Judge: Olivia Rosales, Case: 22NWCV00286, Date: 2022-10-18 Tentative Ruling

Case Number: 22NWCV00286    Hearing Date: October 18, 2022    Dept: SEC

SARMIENTO v. HUNTINGTON PARK 607 LP

CASE NO.:  22NWCV00286

HEARING: 10/18/22 @ 10:30 AM

(**NOTE:  TIME OF HEARING IS CHANGED FROM 1:30 P.M. TO 10:30 A.M.)

 

#7

TENTATIVE RULING

 

I.             Defendant Huntington Park 607 LP’s demurrer to Plaintiff’s complaint is SUSTAINED with 10 days leave to amend.

 

II.            Defendant Huntington Park 607 LP’s motion to strike is MOOT.

 

Moving Party to give NOTICE.

 

 

Defendant Huntington Park 607 LP demurs to the 5th cause of action on the ground that it fails to state facts sufficient to constitute a cause of action.

 

Plaintiff’s Complaint alleges that the premises that she leased was “usafe, unsanitary, unhealthy, uninhabitable, untenable, in a state of disrepair, and in gross violation of building, health and safety laws.”  (Complaint, ¶ 19.)  The City of Huntington Park and the Los Angeles County Department of Public Health issued various orders requiring Defendants to make much-needed repairs, but these orders went unheeded.
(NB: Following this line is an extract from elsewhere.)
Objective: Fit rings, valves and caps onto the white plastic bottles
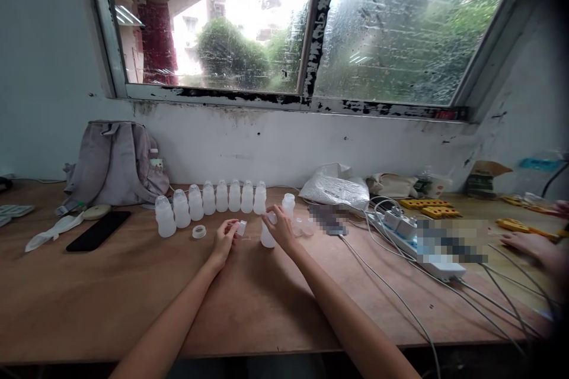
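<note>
My left hand (224, 241) pinches a small clear-white cap (241, 228) above the wooden table. With fingers bent round its top, my right hand (278, 227) grips an upright white bottle (267, 238). Behind that hand stands another white bottle (288, 204) whose top has no clear cover. Several capped white bottles (196, 203) form a curved row at the left and centre. A white ring (199, 231) lies in front of the row. Small clear pieces (307, 225) rest to the right of my right hand, partly blurred.
A grey backpack (114, 163), black phone (98, 231) and white strip (54, 232) are at the left. Right of centre are a silver bag (336, 186) and a white power strip (438, 265) with trailing cables. Another person's hand (528, 246) is by yellow tools (515, 226) at far right.
</note>
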Action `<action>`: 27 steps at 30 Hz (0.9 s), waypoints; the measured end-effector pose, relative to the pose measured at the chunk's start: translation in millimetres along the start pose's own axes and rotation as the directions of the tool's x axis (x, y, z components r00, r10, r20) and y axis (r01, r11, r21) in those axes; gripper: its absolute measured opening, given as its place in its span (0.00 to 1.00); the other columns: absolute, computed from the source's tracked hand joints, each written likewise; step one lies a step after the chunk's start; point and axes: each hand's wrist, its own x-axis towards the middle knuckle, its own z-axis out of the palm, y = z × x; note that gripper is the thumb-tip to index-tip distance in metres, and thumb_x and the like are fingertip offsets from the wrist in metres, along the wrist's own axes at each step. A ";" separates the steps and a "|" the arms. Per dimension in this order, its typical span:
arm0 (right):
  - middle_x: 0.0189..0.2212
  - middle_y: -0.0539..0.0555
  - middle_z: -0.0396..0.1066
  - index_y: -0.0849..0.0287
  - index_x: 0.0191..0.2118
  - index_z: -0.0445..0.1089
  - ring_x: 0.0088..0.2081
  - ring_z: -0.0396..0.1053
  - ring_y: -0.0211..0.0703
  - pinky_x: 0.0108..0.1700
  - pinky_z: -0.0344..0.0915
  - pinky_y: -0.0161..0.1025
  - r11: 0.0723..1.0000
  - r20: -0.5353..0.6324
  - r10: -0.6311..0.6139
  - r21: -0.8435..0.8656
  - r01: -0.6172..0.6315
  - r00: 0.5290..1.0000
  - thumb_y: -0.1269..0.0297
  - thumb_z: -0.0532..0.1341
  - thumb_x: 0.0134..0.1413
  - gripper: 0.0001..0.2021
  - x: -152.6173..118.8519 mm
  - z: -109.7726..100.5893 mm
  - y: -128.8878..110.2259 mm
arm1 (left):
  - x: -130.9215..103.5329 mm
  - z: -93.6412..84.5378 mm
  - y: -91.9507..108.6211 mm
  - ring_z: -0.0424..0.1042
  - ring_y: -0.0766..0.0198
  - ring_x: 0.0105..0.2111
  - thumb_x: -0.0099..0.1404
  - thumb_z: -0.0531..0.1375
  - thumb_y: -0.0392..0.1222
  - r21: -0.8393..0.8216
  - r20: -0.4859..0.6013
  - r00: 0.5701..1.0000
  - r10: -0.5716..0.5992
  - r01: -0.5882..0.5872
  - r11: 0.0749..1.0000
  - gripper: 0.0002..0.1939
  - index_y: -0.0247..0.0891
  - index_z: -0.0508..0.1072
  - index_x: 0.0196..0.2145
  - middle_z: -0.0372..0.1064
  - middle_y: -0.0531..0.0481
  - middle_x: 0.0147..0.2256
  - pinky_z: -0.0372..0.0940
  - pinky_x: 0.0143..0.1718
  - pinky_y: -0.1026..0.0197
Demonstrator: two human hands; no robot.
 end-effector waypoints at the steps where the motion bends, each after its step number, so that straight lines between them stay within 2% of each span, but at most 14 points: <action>1: 0.36 0.55 0.64 0.59 0.41 0.59 0.37 0.64 0.43 0.39 0.59 0.38 0.999 0.012 -0.010 0.053 0.009 1.000 0.60 0.56 0.48 0.14 -6.5 4.7 -1.9 | -0.2 0.1 0.7 0.62 0.70 0.21 0.50 0.58 0.53 -0.011 -0.009 1.000 -0.006 0.006 1.000 0.19 0.36 0.69 0.35 0.63 0.53 0.25 0.56 0.17 0.70; 3: 0.39 0.58 0.63 0.61 0.49 0.51 0.39 0.64 0.44 0.40 0.60 0.38 0.991 0.085 -0.008 0.135 -0.004 0.996 0.61 0.59 0.44 0.26 -18.1 14.6 -4.4 | -0.3 0.2 1.9 0.62 0.71 0.20 0.49 0.59 0.54 -0.043 -0.031 0.999 -0.016 0.014 0.999 0.19 0.36 0.68 0.33 0.63 0.54 0.24 0.56 0.18 0.70; 5: 0.40 0.58 0.64 0.61 0.51 0.47 0.37 0.66 0.43 0.38 0.61 0.38 0.987 0.167 0.003 0.161 -0.030 0.986 0.61 0.60 0.43 0.30 -26.3 22.6 -5.8 | -0.3 -0.1 3.0 0.62 0.72 0.20 0.49 0.58 0.56 -0.085 -0.047 0.998 -0.029 0.025 0.996 0.20 0.36 0.67 0.32 0.62 0.55 0.23 0.56 0.18 0.70; 8: 0.40 0.57 0.65 0.59 0.49 0.51 0.36 0.66 0.44 0.36 0.61 0.37 0.996 0.210 -0.009 0.088 -0.009 0.978 0.60 0.61 0.42 0.27 -32.0 26.6 -7.7 | -0.3 -0.7 4.1 0.62 0.72 0.19 0.47 0.58 0.59 -0.141 -0.051 0.997 -0.058 0.051 0.989 0.23 0.36 0.67 0.31 0.62 0.55 0.23 0.57 0.18 0.70; 11: 0.41 0.56 0.66 0.56 0.48 0.57 0.40 0.65 0.47 0.39 0.59 0.40 0.992 0.234 -0.091 -0.061 0.108 0.968 0.61 0.62 0.42 0.24 -33.1 21.8 -11.5 | -0.6 -1.2 4.8 0.61 0.73 0.19 0.45 0.60 0.59 -0.152 -0.035 0.998 -0.059 0.053 0.987 0.23 0.35 0.66 0.29 0.61 0.56 0.21 0.57 0.19 0.69; 16: 0.42 0.56 0.66 0.52 0.53 0.57 0.43 0.63 0.48 0.44 0.54 0.42 0.941 0.259 -0.191 -0.227 0.251 0.947 0.63 0.63 0.44 0.27 -32.1 10.1 -16.6 | -2.0 -0.6 5.6 0.60 0.73 0.18 0.47 0.60 0.57 -0.114 -0.006 0.999 -0.032 0.031 0.993 0.22 0.35 0.65 0.29 0.59 0.57 0.19 0.57 0.18 0.70; 22: 0.43 0.54 0.66 0.51 0.54 0.56 0.44 0.60 0.47 0.46 0.52 0.42 0.905 0.258 -0.255 -0.276 0.324 0.932 0.64 0.63 0.45 0.28 -29.2 2.2 -12.7 | -4.2 0.8 6.2 0.60 0.73 0.18 0.49 0.60 0.56 -0.090 0.038 0.999 -0.036 0.040 0.995 0.19 0.37 0.65 0.29 0.60 0.56 0.21 0.55 0.17 0.71; 27: 0.43 0.54 0.67 0.50 0.54 0.57 0.43 0.60 0.48 0.47 0.51 0.43 0.910 0.269 -0.268 -0.245 0.334 0.925 0.64 0.63 0.45 0.28 -27.7 1.2 -9.9 | -3.3 0.3 2.9 0.60 0.73 0.18 0.49 0.60 0.55 -0.075 0.026 0.999 -0.042 0.044 0.996 0.19 0.37 0.65 0.29 0.60 0.56 0.22 0.55 0.17 0.71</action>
Defendants often would take as long as they wish to make repairs the City required and then the repairs made would be inadequate thus ineffective.” (Id., ¶ 39.)  Based thereon, the FAC asserts causes of action for:

 

1.    Breach of Warranty of Habitability

2.    Negligent Maintenance of Premises

3.    Nuisance

4.    Breach of Quiet Enjoyment

5.    IIED

 

5th CAUSE OF ACTION

 

IIED:  The elements are:  1) outrageous conduct by defendant; 2) intentional or reckless causing emotional distress; 3) severe emotional distress; and 4) causation.  (Nally v. Grace Community Church (1988) 47 Cal.3d 278, 300; Huntingdon Life Sciences, Inc. v. Stop Huntingdon Animal Cruelty USA, Inc. (2005) 129 Cal.App.4th 1228, 1259; Trerice v. Blue Cross of California (1989) 209 Cal. App. 3d 878, 883 - “court may determine in the first instance, whether the defendant's conduct may reasonably be regarded as so extreme and outrageous as to permit recovery”.)  A tenant may state a cause of action for intentional infliction of emotional distress by alleging that she has suffered extreme emotional distress as a result of a landlord's and property manager's knowing, intentional, and willful failure to correct defective conditions of a premises.  (Burnett v. Chimney (2004) 123 Cal.App.4th 1057, 1062.)

 

The court finds the Complaint fails to allege sufficient facts to support Defendants’ “knowing, intentional, and willful failure to correct” the defective conditions.  (Burnett v. Chimney (2004) 123 Cal.App.4th 1057, 1062.)  ¶ 39 alleges that at some point, The City and County issued various orders requiring repairs.  Plaintiff admits that Defendants did “make repairs,” but the repairs were inadequate.  (Id.) The Complaint appears to allege that Defendant responded in some form to Plaintiff’s complaints, but fails to allege any facts such as when the complaints were made, and what actions were taken by Defendant. 

 

Accordingly, the court finds that the Complaint fails to allege outrageous conduct sufficient for an IIED claim.  Demurrer is SUSTAINED with 10 days leave to amend.
 

Defendants’ accompanying motion to strike punitive damages and attorney’s fees is MOOT in light of the court’s grant of leave to amend.